**YOUR TASK:**
Below are records; count the lines that hold the string "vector" and give only the count.

───── DATA UNDER STUDY ─────

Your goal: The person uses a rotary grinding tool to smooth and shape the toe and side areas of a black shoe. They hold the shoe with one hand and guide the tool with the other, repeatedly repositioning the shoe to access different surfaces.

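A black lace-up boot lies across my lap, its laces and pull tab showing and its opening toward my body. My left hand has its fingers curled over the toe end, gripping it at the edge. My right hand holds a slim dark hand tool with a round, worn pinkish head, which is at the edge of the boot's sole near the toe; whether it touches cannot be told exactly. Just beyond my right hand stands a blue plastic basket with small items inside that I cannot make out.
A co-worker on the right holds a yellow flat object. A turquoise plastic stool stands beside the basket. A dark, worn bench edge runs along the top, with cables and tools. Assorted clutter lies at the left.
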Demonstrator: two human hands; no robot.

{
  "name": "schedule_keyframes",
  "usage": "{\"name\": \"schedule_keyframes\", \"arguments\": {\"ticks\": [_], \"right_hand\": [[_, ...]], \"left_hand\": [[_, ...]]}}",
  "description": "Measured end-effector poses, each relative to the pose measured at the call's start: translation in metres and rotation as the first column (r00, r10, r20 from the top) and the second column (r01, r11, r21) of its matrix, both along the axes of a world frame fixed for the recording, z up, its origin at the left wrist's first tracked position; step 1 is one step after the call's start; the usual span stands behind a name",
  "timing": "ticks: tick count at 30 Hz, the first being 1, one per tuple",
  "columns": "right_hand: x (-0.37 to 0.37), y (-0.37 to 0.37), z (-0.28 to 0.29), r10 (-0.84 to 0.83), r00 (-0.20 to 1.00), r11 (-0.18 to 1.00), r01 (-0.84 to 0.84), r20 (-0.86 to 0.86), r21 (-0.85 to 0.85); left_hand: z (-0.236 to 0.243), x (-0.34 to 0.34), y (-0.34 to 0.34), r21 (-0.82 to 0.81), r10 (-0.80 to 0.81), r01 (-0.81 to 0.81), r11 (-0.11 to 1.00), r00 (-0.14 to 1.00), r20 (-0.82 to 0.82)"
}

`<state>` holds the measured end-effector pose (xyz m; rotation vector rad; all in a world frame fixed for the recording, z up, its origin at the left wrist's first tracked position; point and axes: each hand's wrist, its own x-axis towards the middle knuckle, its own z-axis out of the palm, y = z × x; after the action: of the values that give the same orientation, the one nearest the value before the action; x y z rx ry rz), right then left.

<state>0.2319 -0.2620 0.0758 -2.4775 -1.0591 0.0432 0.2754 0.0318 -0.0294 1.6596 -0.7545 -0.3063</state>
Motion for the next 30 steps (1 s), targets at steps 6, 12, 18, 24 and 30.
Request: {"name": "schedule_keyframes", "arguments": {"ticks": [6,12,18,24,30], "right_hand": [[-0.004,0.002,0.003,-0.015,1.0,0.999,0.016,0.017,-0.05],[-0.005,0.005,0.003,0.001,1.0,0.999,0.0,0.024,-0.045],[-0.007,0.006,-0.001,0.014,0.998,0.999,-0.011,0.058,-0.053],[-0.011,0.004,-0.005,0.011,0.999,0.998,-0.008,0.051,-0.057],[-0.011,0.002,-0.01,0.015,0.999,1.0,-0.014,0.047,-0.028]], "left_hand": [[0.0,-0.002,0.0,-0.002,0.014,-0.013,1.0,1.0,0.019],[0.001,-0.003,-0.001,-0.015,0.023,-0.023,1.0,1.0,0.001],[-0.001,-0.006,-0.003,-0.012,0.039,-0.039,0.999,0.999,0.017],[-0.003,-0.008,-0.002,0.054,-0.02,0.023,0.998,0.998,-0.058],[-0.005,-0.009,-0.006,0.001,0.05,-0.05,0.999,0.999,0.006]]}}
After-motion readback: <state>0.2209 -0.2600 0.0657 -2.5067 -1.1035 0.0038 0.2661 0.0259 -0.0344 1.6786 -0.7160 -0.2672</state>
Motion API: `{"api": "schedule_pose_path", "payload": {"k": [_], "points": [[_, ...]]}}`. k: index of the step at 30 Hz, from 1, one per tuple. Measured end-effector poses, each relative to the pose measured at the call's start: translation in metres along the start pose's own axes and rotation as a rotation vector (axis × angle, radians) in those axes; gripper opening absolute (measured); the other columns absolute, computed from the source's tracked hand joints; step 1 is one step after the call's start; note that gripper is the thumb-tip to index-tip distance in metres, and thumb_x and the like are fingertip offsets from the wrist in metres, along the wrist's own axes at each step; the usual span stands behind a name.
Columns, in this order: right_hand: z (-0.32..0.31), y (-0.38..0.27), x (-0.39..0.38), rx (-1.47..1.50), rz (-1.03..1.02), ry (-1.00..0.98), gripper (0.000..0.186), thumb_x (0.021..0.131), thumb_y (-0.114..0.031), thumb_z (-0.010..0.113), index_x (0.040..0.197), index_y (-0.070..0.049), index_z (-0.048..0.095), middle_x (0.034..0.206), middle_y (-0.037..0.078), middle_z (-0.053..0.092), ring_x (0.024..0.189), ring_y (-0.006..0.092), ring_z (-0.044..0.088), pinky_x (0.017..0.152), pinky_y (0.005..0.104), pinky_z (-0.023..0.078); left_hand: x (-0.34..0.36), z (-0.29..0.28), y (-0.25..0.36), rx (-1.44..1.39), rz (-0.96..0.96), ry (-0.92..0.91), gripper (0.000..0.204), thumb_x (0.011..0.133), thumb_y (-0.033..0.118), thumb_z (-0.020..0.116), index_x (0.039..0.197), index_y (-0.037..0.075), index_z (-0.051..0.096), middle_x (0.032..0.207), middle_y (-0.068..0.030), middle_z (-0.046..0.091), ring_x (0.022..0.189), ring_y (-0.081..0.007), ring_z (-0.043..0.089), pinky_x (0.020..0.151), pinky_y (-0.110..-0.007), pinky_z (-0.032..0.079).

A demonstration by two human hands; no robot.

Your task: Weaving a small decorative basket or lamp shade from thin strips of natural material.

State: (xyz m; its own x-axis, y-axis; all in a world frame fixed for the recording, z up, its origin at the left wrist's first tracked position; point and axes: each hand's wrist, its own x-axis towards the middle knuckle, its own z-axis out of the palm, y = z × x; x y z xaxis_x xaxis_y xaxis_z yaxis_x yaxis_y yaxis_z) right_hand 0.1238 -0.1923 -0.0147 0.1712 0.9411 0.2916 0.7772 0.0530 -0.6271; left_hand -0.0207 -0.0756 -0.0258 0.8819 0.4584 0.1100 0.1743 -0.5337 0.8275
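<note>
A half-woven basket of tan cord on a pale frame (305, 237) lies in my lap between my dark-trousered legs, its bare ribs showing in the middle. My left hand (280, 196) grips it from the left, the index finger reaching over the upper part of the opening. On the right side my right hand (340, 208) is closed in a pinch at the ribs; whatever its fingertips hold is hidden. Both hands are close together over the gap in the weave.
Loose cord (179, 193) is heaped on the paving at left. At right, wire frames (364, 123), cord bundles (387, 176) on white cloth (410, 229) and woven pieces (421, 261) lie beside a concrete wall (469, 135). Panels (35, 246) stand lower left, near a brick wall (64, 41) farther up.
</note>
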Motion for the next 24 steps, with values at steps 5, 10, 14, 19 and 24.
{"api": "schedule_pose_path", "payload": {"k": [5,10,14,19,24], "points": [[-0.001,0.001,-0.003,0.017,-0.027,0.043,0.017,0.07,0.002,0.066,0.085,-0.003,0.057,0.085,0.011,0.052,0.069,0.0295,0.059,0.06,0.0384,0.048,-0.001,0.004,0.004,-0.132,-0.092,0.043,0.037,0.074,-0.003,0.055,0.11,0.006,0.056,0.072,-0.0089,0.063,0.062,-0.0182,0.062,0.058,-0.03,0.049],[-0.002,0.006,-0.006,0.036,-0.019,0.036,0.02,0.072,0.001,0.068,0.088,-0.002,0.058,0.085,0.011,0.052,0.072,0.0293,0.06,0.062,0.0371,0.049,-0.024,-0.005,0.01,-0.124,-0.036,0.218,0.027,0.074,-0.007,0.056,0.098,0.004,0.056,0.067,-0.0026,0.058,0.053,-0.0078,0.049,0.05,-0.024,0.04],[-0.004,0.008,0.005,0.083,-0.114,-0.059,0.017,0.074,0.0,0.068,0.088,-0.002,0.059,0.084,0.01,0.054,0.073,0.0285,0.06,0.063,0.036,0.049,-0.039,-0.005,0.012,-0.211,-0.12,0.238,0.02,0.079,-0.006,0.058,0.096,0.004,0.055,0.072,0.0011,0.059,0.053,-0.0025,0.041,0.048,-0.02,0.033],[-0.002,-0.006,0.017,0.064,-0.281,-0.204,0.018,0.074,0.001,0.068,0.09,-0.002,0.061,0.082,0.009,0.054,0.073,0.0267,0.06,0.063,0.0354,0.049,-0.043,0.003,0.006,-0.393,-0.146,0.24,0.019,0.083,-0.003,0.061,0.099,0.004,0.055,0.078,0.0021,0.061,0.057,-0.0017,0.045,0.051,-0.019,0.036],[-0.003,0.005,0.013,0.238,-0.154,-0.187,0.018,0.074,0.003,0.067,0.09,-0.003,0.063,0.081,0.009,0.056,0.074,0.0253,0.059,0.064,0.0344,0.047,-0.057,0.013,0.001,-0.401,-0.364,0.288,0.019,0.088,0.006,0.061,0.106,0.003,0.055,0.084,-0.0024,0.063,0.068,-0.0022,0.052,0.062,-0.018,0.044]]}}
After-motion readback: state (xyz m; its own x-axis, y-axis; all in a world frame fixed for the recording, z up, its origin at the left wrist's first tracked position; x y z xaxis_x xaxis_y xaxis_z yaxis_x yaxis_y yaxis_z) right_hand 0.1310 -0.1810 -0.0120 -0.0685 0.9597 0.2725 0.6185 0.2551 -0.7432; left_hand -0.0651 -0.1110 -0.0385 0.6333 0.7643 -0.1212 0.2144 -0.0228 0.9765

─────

**OUTPUT BELOW:**
2